Peterson adopted Margaret and Martha Ratliff after their mother Elizabeth “Liz” Ratliff died in 1985 in Germany at the age of 43. She was neighbors with Peterson and his ex-wife and they adopted the girls after her death.
"The Staircase" revolves around the death of Peterson’s wife Kathleen Peterson, who was found dead at the bottom of a staircase in their Durham, North Carolina home in 2001. Peterson has always maintained that Kathleen, 48, must have fatally injured herself in a fall.
The filmmakers began filming Peterson and his family shortly after he was indicted for murder. He was convicted of her murder in 2003, but there were long questions about his guilty. After a lengthy court battle, he earned a new trial. He was released in 2017 after entering an Alford plea — a guilty plea whereby a defendant does not admit to the criminal act — to manslaughter charges to avoid having to endure a second trial..
Peterson sent an enraged email to Variety last week, stating “We feel that Jean pimped us out — sold OUR story to Campos for money — what word other than pimped describes what he did?”

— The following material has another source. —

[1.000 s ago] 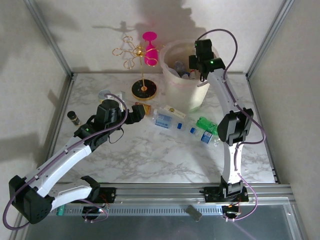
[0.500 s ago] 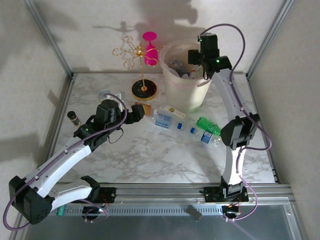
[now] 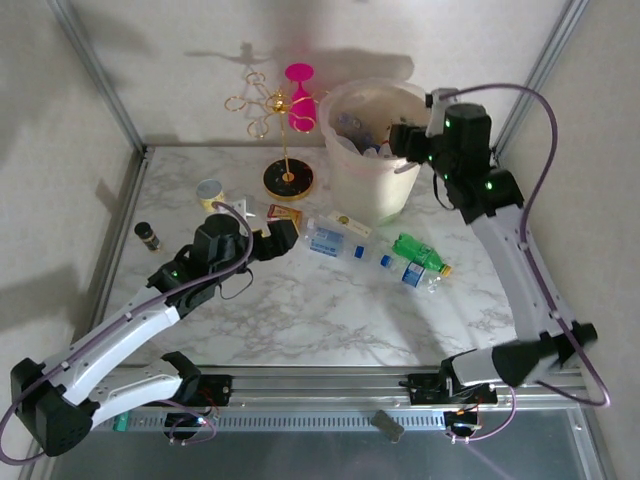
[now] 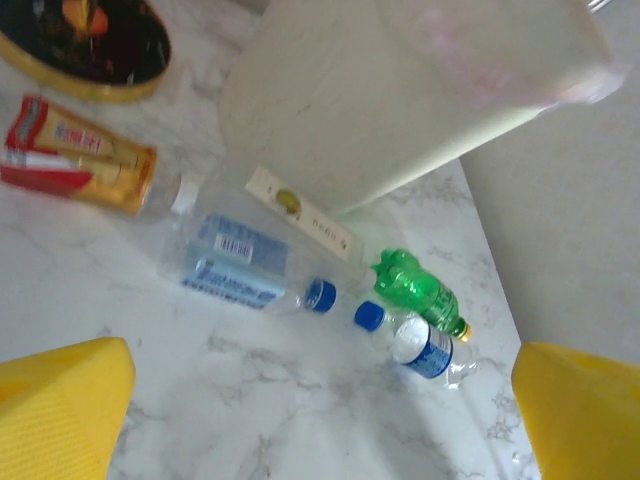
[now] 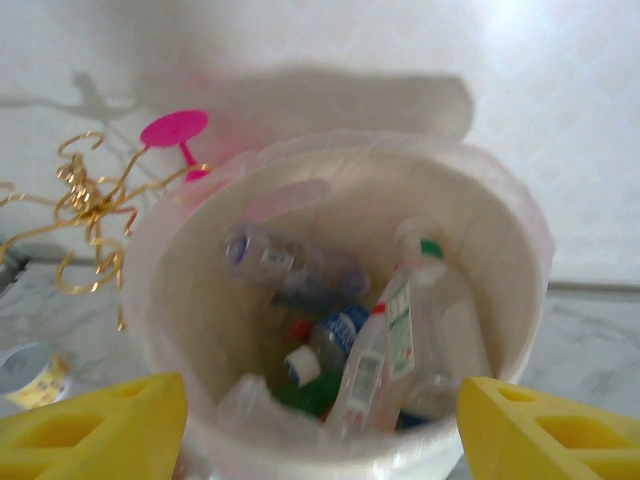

French filmmaker Jean-Xavier de Lestrade, who was behind the original “The Staircase” stated in May that he also feels “betrayed” by the new HBO Max series of the same name, helmed by Antonio Campos.
HBO Max told Vanity Fair, “The Staircase is a fictionalized series based on true events. Each episode is accompanied by a disclaimer that states it is ‘a dramatization based on certain facts.’ With respect to the facts that formed the basis for the series, Antonio Campos and [co-showrunner] Maggie Cohn relied on extensive source material, including firsthand accounts of the people involved in the events that took place.”
Margaret told Vanity Fair that if she had a chance to reconsider whether to be included in the original documentary, she would have chosen not to be.
“At that time, we were afraid he was facing the death penalty,” she told the outlet. “I thought, Okay, this is going to help my dad.”